EXERCISE DIRECTIONS:
Write out the records in full, exactly as given, but without the images.

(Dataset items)

----

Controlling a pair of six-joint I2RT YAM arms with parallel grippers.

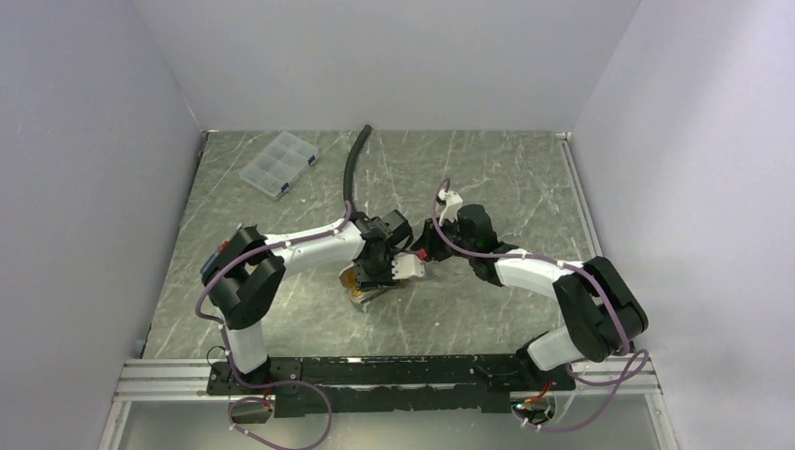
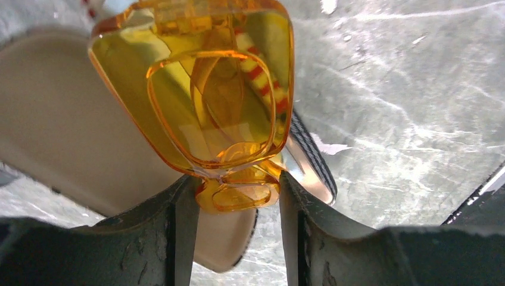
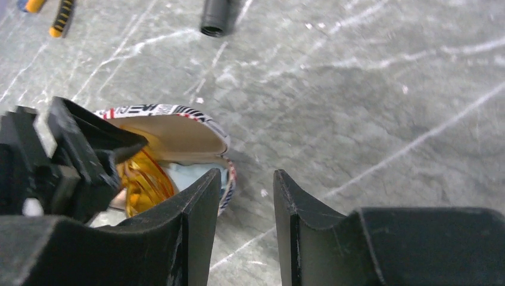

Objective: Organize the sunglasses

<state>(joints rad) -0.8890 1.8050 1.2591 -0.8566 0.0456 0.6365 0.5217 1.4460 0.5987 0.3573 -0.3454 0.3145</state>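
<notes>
Grey marble tabletop [image 2: 405, 119] lies under sunglasses [image 2: 196, 89] pinched in left tool [image 2: 236, 192].

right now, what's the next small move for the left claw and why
Probably ease the left claw forward so the sunglasses slide deeper into the pouch. It grips them folded, at one end, and the right wrist view shows them only at the pouch's gaping mouth. The right claw stands open beside the pouch's edge, holding nothing.

Even, diffuse overhead light, fairly bright; soft shadows pool beneath the arms [image 1: 309, 246] in the top view. White glare streaks the table [image 2: 411, 71] toward 1 o'clock in the left wrist view, where the sunglasses [image 2: 202, 101] glow translucent, slightly soft-focused
</notes>
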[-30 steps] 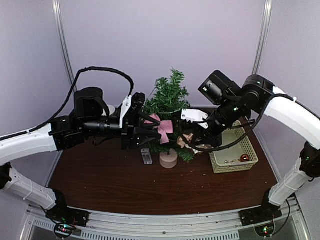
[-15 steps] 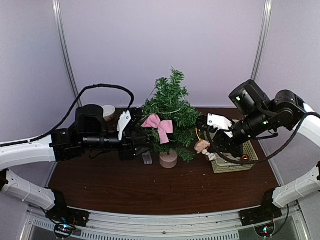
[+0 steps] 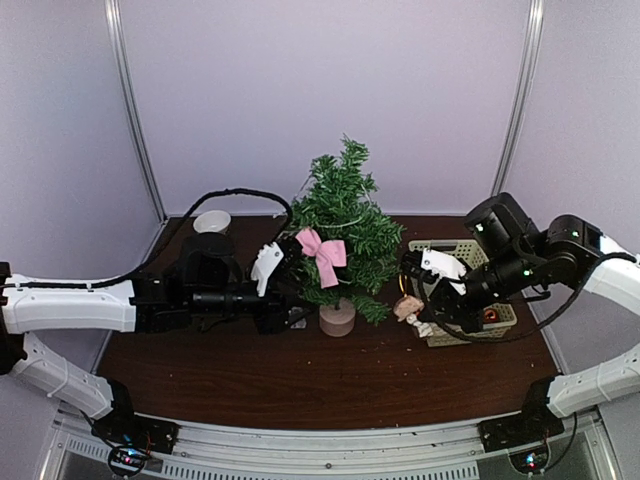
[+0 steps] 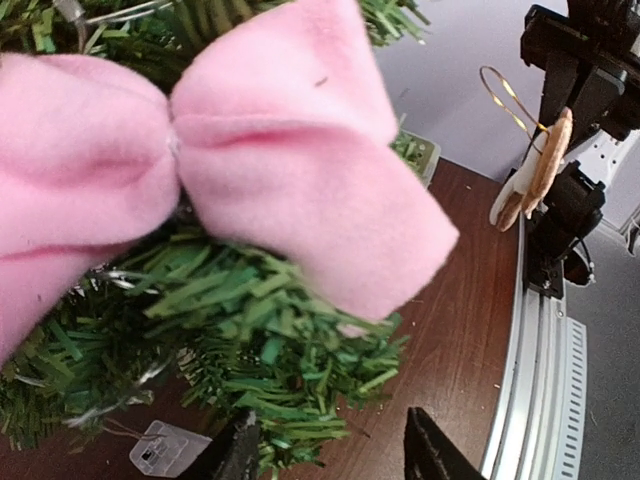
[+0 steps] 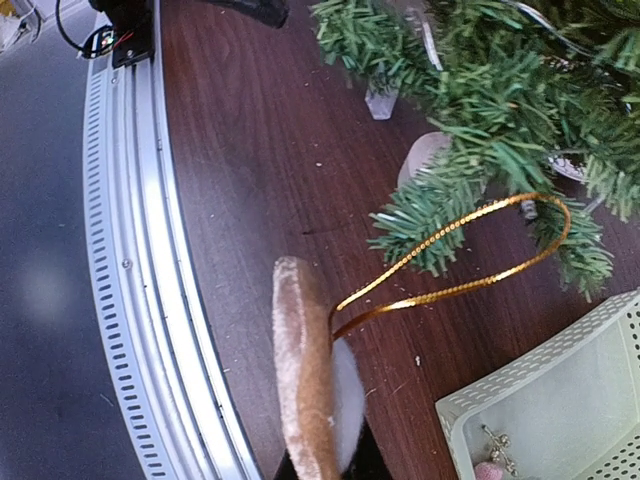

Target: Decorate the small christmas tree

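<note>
Gold loop (image 5: 455,255) stands clear to hook the tree (image 3: 340,215); my right fingers (image 5: 362,465) clamp the ornament (image 5: 305,380) (left fingers (image 4: 240,455) released).

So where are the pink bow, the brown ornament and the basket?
pink bow (image 4: 178,148): left wrist view, its centre knot.
brown ornament (image 5: 300,380): right wrist view, its fuzzy edge.
basket (image 5: 530,362): right wrist view, its pale rim.
</note>
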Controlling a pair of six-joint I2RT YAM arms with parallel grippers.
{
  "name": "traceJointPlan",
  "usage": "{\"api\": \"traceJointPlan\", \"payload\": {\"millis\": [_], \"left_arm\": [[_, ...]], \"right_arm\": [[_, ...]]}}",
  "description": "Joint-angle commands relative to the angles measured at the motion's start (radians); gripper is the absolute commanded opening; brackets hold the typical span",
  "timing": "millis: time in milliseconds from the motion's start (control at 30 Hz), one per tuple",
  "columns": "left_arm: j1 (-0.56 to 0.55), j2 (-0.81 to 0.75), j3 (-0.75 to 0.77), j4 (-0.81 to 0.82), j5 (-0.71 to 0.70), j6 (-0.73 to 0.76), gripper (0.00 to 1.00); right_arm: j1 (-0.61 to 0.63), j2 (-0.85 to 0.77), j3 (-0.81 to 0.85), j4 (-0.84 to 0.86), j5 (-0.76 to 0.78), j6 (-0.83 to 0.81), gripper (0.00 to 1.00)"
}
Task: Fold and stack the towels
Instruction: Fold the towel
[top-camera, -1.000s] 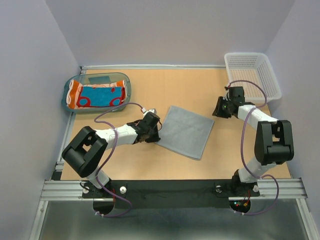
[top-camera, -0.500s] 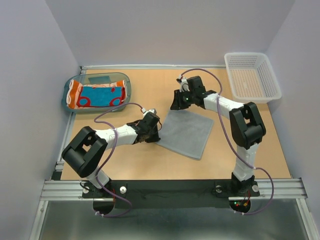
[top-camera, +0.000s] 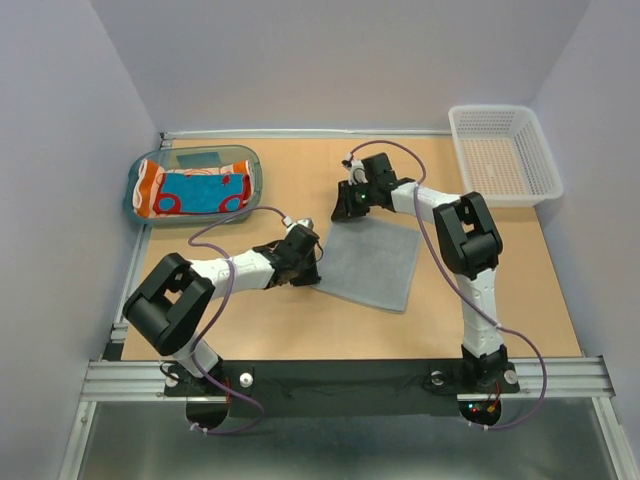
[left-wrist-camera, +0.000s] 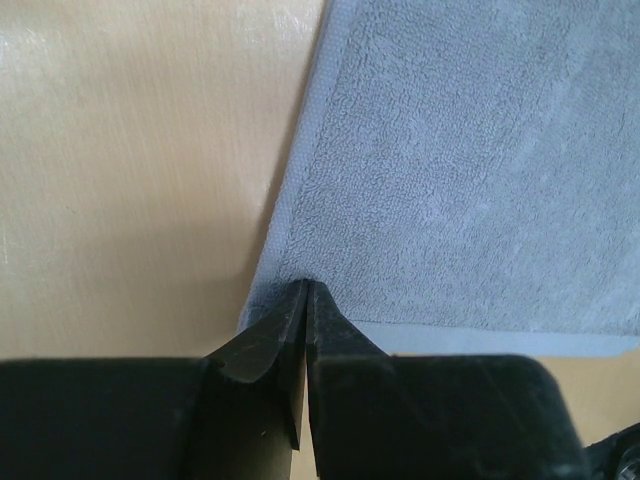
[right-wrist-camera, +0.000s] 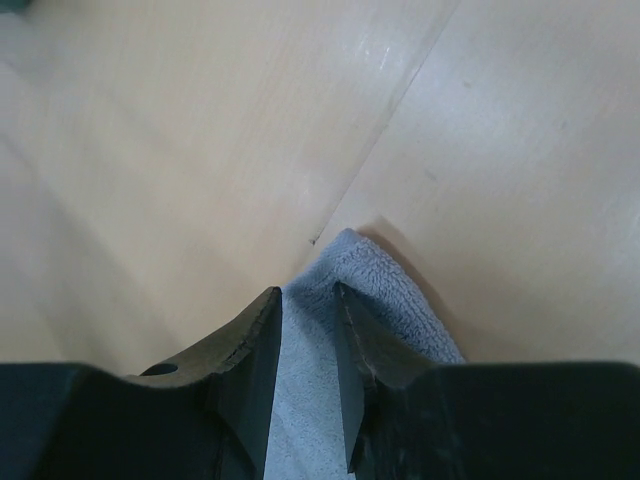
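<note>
A grey towel (top-camera: 375, 262) lies flat on the wooden table, turned like a diamond. My left gripper (top-camera: 313, 272) is shut on its left corner; in the left wrist view the black jaws (left-wrist-camera: 305, 290) meet on the hem of the towel (left-wrist-camera: 470, 170). My right gripper (top-camera: 345, 212) is at the far corner, open. Its fingers (right-wrist-camera: 306, 290) straddle the tip of the towel (right-wrist-camera: 385, 280), which is slightly raised, with a gap showing on both sides. More towels (top-camera: 195, 190), orange, teal-blue and red, lie in the teal tray (top-camera: 135, 195) at the back left.
A white mesh basket (top-camera: 505, 150) stands at the back right corner with nothing showing in it. Purple-grey walls close in the table on three sides. Both arms reach in over the middle of the table, with cables looping from them.
My right arm swung left from beside the basket to the grey towel's far corner and came down over it. The left arm and the towel have stayed almost still.
</note>
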Motion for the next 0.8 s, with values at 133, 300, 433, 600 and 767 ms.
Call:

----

TASK ANSWER:
Controlling a pair of six-joint I2RT YAM arms with parallel grippers.


Objective: Organize the sunglasses

<state>(joints rad) -0.8890 1.8050 1.2591 -0.8566 0.0456 0.6365 0.5217 1.4460 0.5987 0.3573 -0.3454 0.3145</state>
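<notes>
Grey marble tabletop [image 2: 405, 119] lies under sunglasses [image 2: 196, 89] pinched in left tool [image 2: 236, 192].

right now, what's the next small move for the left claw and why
Probably ease the left claw forward so the sunglasses slide deeper into the pouch. It grips them folded, at one end, and the right wrist view shows them only at the pouch's gaping mouth. The right claw stands open beside the pouch's edge, holding nothing.

Even, diffuse overhead light, fairly bright; soft shadows pool beneath the arms [image 1: 309, 246] in the top view. White glare streaks the table [image 2: 411, 71] toward 1 o'clock in the left wrist view, where the sunglasses [image 2: 202, 101] glow translucent, slightly soft-focused
</notes>
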[-30 steps] 
[-15 steps] 
[+0 steps] 
[+0 steps] 
[+0 steps] 

Target: Decorate the small christmas tree

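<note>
Gold loop (image 5: 455,255) stands clear to hook the tree (image 3: 340,215); my right fingers (image 5: 362,465) clamp the ornament (image 5: 305,380) (left fingers (image 4: 240,455) released).

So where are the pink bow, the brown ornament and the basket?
pink bow (image 4: 178,148): left wrist view, its centre knot.
brown ornament (image 5: 300,380): right wrist view, its fuzzy edge.
basket (image 5: 530,362): right wrist view, its pale rim.
</note>
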Controlling a pair of six-joint I2RT YAM arms with parallel grippers.
{
  "name": "traceJointPlan",
  "usage": "{\"api\": \"traceJointPlan\", \"payload\": {\"millis\": [_], \"left_arm\": [[_, ...]], \"right_arm\": [[_, ...]]}}",
  "description": "Joint-angle commands relative to the angles measured at the motion's start (radians); gripper is the absolute commanded opening; brackets hold the typical span",
  "timing": "millis: time in milliseconds from the motion's start (control at 30 Hz), one per tuple",
  "columns": "left_arm: j1 (-0.56 to 0.55), j2 (-0.81 to 0.75), j3 (-0.75 to 0.77), j4 (-0.81 to 0.82), j5 (-0.71 to 0.70), j6 (-0.73 to 0.76), gripper (0.00 to 1.00); right_arm: j1 (-0.61 to 0.63), j2 (-0.85 to 0.77), j3 (-0.81 to 0.85), j4 (-0.84 to 0.86), j5 (-0.76 to 0.78), j6 (-0.83 to 0.81), gripper (0.00 to 1.00)"
}
Task: Fold and stack the towels
Instruction: Fold the towel
[top-camera, -1.000s] 
[top-camera, -0.500s] 
[top-camera, +0.000s] 
[left-wrist-camera, +0.000s] 
[right-wrist-camera, +0.000s] 
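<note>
A grey towel (top-camera: 375, 262) lies flat on the wooden table, turned like a diamond. My left gripper (top-camera: 313, 272) is shut on its left corner; in the left wrist view the black jaws (left-wrist-camera: 305, 290) meet on the hem of the towel (left-wrist-camera: 470, 170). My right gripper (top-camera: 345, 212) is at the far corner, open. Its fingers (right-wrist-camera: 306, 290) straddle the tip of the towel (right-wrist-camera: 385, 280), which is slightly raised, with a gap showing on both sides. More towels (top-camera: 195, 190), orange, teal-blue and red, lie in the teal tray (top-camera: 135, 195) at the back left.
A white mesh basket (top-camera: 505, 150) stands at the back right corner with nothing showing in it. Purple-grey walls close in the table on three sides. Both arms reach in over the middle of the table, with cables looping from them.
My right arm swung left from beside the basket to the grey towel's far corner and came down over it. The left arm and the towel have stayed almost still.
</note>
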Motion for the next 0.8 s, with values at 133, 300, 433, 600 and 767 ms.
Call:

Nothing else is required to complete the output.